# AVAILABLE DATA
· · ·

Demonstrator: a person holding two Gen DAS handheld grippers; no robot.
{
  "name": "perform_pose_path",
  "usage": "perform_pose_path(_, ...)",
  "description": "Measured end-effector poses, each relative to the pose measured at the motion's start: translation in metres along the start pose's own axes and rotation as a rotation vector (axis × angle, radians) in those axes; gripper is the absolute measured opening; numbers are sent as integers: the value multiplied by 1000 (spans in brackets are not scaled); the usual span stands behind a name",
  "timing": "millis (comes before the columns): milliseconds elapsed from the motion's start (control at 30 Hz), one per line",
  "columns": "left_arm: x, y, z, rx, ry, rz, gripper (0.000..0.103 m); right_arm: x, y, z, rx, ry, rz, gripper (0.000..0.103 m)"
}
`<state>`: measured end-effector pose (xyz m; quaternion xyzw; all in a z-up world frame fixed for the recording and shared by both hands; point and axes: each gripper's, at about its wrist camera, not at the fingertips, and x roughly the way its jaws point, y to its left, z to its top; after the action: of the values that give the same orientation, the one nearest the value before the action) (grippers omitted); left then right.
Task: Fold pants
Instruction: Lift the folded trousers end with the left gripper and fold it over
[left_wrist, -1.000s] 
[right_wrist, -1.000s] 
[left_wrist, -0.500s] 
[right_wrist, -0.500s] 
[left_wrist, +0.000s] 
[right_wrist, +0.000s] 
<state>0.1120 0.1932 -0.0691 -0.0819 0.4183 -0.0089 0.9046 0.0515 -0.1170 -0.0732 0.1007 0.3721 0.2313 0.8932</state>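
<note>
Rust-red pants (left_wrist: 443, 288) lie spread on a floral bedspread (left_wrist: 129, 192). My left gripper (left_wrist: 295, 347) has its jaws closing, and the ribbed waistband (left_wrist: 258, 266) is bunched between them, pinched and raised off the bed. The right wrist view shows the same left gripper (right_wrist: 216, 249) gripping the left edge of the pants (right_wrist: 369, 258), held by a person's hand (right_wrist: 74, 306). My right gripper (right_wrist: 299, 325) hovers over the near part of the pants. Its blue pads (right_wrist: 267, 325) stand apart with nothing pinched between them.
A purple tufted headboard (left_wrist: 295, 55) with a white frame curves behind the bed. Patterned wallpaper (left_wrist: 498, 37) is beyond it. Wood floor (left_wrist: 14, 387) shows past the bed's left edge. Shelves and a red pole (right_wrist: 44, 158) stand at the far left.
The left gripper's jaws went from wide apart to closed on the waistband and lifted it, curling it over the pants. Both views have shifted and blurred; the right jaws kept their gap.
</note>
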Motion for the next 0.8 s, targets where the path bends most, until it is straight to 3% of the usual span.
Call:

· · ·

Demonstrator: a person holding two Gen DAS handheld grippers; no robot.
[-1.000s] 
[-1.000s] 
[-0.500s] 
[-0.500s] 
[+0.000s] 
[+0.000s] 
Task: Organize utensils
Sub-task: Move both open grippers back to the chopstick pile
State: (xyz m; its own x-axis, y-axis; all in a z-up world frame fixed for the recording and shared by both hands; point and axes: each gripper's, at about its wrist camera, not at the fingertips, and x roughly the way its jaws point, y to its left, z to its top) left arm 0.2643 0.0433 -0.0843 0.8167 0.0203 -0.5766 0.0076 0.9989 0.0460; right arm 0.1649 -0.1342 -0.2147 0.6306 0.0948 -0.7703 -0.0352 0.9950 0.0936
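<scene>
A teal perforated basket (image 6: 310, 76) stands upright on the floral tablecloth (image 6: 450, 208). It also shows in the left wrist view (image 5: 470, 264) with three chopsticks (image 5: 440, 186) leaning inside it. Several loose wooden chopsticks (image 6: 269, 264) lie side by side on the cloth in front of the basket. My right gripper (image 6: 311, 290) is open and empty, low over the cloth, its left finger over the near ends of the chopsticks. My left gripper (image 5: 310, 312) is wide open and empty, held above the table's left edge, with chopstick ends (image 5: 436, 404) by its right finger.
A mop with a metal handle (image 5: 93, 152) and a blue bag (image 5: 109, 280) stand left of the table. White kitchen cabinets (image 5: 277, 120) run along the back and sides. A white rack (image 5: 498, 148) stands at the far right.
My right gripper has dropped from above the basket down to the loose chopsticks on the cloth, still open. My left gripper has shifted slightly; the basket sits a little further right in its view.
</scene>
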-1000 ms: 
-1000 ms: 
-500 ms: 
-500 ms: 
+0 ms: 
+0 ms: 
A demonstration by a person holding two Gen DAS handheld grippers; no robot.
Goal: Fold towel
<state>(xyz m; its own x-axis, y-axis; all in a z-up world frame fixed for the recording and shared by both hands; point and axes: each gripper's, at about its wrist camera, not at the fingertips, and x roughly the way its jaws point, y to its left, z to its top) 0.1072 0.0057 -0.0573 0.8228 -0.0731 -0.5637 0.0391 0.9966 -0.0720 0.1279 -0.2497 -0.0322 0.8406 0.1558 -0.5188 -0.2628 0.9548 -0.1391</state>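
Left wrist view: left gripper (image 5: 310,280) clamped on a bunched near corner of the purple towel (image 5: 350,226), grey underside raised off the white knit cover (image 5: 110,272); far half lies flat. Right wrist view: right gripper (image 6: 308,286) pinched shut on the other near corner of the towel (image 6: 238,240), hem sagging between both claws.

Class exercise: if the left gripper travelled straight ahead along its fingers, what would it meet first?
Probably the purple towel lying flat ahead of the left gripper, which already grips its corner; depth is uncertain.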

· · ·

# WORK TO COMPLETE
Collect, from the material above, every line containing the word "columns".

# EXERCISE ANSWER
  "timing": "millis (comes before the columns): milliseconds elapsed from the motion's start (control at 30 Hz), one per line",
  "columns": "left_arm: x, y, z, rx, ry, rz, gripper (0.000..0.103 m); right_arm: x, y, z, rx, ry, rz, gripper (0.000..0.103 m)"

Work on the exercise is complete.